Unfortunately, I do think there is a difference between the lamentations of the Bible and the public display of grief as an expression of identity. [I have to think about this a lot more, so take this as the half effort of a Tuesday morning that it is.] It seems to me that there is a price of constructing one’s own identity, particularly through grief and pain, rather than bringing all that stuff directly to God and letting it be the painful tether of faith and trust–though necessarily filled with frustration, rage even, and certainly the immense poverty of spirit and ruin of death and life enduring together as we go down to the grave one by one. What is the price? I think ultimately the pain itself becomes a grave, rather than a way of knowing Christ. Pain is the way that God takes things away from us that we think we need and replacing them with himself. Ultimately, the Christian’s identity is formed and shaped by Christ, and the pain is taken away, though not in the way or the time that most of us would like.
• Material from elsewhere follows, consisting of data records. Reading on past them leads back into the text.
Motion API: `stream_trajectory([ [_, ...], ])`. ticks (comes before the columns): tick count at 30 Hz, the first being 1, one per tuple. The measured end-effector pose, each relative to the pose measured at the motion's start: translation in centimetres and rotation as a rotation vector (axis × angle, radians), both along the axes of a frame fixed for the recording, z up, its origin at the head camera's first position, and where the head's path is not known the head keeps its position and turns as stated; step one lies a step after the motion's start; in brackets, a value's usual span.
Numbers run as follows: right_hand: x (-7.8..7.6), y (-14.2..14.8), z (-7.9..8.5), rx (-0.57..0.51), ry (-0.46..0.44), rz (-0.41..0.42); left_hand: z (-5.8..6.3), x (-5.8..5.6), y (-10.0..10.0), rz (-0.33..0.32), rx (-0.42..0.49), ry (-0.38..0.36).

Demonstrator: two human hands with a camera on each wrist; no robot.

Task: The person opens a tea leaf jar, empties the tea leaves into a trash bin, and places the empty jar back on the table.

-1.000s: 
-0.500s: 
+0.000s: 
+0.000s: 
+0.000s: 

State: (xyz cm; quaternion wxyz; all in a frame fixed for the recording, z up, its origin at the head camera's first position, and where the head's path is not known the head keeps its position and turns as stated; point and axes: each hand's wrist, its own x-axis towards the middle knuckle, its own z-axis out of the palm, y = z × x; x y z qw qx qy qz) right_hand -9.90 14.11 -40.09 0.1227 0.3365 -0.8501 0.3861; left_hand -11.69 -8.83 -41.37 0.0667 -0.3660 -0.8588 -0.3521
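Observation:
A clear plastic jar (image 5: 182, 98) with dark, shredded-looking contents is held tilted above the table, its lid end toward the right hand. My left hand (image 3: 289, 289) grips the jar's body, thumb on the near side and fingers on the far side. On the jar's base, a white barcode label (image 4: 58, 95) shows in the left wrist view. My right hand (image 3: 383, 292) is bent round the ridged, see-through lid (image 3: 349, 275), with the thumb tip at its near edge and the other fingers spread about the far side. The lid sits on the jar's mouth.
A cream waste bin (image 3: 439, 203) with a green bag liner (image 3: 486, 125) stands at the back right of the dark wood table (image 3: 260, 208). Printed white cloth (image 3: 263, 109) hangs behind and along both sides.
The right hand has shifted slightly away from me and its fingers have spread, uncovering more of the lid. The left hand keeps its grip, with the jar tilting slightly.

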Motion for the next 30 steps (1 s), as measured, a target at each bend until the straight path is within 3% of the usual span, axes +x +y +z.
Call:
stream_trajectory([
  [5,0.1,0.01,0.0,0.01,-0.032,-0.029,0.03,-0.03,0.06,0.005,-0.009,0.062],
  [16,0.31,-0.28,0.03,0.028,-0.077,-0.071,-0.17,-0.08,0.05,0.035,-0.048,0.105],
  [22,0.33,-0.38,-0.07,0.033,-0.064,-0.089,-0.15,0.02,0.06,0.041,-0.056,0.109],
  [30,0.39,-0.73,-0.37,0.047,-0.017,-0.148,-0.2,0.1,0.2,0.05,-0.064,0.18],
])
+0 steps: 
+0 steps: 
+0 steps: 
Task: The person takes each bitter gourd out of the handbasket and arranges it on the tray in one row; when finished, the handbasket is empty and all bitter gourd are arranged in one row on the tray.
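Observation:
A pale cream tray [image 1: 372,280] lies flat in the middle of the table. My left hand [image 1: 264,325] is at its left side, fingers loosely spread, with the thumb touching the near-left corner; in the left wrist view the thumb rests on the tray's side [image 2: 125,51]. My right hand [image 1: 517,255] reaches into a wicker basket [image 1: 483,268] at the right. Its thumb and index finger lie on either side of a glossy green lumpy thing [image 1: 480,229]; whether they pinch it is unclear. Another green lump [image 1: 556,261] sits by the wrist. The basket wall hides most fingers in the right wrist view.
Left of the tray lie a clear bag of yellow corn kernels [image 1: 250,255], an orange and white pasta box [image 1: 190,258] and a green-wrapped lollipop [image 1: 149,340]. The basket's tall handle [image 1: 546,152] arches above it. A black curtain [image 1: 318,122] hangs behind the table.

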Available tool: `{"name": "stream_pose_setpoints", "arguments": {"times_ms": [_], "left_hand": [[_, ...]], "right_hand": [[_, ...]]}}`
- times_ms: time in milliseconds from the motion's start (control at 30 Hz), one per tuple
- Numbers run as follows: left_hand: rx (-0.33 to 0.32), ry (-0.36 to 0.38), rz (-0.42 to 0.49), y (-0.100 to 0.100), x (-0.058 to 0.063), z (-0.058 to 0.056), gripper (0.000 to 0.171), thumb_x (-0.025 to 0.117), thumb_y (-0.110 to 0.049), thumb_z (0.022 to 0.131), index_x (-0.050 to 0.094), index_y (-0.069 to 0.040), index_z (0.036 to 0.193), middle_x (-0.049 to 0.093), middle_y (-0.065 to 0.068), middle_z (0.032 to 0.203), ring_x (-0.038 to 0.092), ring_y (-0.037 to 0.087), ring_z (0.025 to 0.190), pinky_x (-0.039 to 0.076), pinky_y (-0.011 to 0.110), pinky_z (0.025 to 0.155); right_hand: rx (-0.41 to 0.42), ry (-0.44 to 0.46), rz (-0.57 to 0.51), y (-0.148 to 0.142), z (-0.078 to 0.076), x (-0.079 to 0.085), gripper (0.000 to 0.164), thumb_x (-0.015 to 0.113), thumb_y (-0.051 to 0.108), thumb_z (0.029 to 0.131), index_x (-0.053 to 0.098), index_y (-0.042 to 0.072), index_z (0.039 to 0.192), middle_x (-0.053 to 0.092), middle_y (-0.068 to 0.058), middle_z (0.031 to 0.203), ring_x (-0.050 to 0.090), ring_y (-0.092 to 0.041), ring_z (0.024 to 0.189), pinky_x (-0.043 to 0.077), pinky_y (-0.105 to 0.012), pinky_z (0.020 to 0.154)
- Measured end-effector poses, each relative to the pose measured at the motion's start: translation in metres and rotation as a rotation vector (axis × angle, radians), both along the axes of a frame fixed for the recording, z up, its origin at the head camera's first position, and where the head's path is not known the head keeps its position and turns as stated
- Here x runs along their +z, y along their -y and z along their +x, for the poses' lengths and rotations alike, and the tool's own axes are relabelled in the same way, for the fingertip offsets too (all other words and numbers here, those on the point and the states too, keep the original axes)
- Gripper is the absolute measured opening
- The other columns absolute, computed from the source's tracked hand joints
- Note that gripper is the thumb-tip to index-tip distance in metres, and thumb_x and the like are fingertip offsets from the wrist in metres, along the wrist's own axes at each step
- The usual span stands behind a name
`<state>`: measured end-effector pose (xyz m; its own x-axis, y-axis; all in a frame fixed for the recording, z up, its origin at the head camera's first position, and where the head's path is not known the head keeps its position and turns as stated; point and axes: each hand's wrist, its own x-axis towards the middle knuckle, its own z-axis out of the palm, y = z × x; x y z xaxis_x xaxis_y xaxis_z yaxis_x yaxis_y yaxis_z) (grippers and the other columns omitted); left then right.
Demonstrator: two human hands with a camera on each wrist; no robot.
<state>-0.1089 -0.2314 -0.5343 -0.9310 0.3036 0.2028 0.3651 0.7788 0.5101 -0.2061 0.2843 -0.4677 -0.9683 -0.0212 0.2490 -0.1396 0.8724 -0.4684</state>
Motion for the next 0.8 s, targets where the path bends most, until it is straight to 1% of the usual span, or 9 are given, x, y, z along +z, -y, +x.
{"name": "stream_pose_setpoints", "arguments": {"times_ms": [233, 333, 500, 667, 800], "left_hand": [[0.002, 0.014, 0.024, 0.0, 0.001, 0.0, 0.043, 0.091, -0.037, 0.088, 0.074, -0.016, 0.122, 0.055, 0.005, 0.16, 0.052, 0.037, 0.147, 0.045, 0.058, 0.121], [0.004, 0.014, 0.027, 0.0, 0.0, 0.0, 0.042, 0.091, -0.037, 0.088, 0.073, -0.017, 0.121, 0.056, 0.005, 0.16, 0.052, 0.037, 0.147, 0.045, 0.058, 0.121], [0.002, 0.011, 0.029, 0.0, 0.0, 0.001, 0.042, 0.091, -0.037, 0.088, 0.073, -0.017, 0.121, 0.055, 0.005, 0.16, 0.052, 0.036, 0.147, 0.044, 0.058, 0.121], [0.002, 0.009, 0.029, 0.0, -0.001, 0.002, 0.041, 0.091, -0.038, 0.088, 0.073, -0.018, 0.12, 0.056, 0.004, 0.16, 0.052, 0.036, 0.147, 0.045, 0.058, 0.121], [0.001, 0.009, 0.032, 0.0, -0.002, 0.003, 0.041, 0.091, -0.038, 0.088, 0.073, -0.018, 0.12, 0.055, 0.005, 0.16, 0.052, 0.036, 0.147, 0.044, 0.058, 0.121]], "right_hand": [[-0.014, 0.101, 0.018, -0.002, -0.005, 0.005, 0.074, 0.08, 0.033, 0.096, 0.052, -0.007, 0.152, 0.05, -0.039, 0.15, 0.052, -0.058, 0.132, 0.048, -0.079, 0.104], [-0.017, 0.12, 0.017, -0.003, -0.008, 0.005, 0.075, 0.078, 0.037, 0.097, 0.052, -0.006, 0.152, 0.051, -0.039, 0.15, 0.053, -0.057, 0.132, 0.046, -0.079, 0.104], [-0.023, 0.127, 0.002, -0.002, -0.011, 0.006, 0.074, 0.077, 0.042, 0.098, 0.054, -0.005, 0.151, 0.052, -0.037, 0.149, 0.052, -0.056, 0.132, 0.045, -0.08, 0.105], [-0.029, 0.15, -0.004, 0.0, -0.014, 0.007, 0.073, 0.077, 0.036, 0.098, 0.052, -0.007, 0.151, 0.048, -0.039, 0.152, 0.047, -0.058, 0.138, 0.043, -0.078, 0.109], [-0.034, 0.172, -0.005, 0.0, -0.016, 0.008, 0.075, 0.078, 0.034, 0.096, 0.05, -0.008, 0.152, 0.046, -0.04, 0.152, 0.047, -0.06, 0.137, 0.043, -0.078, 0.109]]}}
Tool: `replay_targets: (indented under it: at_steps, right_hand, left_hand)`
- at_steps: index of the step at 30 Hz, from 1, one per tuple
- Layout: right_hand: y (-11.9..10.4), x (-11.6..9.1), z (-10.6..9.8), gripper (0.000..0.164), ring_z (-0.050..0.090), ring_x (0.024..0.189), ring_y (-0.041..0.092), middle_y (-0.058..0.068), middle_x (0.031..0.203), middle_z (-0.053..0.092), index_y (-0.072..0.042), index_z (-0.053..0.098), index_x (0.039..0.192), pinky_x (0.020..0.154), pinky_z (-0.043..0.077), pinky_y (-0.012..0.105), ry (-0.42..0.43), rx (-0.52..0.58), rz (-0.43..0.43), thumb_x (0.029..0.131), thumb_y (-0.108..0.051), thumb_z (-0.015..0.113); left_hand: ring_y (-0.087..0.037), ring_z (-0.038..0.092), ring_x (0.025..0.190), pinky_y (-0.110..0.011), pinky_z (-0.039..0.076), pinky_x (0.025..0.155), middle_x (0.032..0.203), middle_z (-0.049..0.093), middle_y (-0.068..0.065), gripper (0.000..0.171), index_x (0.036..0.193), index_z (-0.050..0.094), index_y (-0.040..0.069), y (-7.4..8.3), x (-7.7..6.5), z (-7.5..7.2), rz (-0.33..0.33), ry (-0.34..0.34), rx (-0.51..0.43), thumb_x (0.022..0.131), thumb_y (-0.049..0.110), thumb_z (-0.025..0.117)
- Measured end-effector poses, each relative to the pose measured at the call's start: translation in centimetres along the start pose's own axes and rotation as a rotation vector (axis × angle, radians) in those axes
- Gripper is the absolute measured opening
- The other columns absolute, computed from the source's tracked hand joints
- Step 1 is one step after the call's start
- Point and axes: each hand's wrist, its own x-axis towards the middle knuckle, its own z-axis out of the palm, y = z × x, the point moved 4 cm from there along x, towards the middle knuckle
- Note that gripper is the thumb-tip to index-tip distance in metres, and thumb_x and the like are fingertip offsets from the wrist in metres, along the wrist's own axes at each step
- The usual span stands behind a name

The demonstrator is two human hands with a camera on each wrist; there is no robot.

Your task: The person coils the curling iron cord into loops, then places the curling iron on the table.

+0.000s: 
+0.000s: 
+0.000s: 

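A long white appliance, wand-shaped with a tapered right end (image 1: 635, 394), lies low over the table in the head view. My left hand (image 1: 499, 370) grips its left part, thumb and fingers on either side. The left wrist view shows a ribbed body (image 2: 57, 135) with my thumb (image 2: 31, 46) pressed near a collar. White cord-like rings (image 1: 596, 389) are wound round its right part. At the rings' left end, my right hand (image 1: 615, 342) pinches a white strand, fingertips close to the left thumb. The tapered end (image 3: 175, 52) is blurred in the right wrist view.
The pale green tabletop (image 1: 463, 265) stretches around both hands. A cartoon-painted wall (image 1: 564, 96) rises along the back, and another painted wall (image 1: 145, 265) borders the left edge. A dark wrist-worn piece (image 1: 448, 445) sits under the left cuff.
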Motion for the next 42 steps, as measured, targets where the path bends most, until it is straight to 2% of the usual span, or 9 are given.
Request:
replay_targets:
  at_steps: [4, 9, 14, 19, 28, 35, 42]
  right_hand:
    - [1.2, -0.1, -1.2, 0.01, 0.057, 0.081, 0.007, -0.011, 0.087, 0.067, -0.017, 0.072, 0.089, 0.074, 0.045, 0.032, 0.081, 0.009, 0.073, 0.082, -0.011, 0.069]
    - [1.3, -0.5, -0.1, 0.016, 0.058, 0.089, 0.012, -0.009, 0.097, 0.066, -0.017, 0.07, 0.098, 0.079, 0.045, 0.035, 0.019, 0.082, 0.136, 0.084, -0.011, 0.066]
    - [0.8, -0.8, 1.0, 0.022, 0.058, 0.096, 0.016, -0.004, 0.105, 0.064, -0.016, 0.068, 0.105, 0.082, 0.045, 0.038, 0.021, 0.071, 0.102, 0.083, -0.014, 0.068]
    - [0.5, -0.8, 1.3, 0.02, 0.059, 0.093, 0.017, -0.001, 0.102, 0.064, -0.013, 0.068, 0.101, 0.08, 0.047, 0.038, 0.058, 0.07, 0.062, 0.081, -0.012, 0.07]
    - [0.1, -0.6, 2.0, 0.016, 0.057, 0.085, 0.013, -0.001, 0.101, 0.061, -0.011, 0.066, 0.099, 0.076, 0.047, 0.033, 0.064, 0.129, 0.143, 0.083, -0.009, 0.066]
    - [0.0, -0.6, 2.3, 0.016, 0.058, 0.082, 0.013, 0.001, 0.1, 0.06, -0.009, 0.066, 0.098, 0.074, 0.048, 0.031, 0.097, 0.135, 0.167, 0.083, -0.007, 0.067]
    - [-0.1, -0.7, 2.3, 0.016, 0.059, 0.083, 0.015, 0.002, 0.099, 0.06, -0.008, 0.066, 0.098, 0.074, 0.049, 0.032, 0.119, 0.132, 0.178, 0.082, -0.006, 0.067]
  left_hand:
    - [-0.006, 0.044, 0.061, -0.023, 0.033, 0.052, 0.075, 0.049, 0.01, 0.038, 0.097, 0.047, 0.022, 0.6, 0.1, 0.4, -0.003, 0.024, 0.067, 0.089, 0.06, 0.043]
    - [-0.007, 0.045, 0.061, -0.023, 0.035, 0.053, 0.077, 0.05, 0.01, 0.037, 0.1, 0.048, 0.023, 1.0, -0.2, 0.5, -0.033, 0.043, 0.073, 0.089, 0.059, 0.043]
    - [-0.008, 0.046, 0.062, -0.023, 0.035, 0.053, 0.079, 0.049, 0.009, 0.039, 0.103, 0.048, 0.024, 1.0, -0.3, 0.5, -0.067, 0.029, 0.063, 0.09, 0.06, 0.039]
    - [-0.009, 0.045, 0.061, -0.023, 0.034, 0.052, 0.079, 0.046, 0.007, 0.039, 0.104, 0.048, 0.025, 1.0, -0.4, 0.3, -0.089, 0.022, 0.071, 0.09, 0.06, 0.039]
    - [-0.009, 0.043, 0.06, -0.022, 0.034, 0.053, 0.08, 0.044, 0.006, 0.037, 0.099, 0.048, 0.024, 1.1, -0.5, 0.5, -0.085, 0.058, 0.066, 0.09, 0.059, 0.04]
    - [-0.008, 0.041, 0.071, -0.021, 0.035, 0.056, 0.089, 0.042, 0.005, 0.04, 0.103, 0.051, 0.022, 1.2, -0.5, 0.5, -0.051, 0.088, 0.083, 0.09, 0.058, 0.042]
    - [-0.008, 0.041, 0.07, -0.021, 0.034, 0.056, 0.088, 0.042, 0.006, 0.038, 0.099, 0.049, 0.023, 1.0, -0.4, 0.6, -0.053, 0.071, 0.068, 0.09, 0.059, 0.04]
So anyway, right now, as I try to cope, I committed to the Wodehouse Model of pain and suffering. It’s not that things are not terrible–they are–but I’m just going to keep reading novels and psalms while the world burns, and try to let Christ be the one who constructs my identity, rather than having to be the person who is so fully formed by pain–my own or others–that I can’t understand the hope and glory of Jesus’ resurrection from the dead.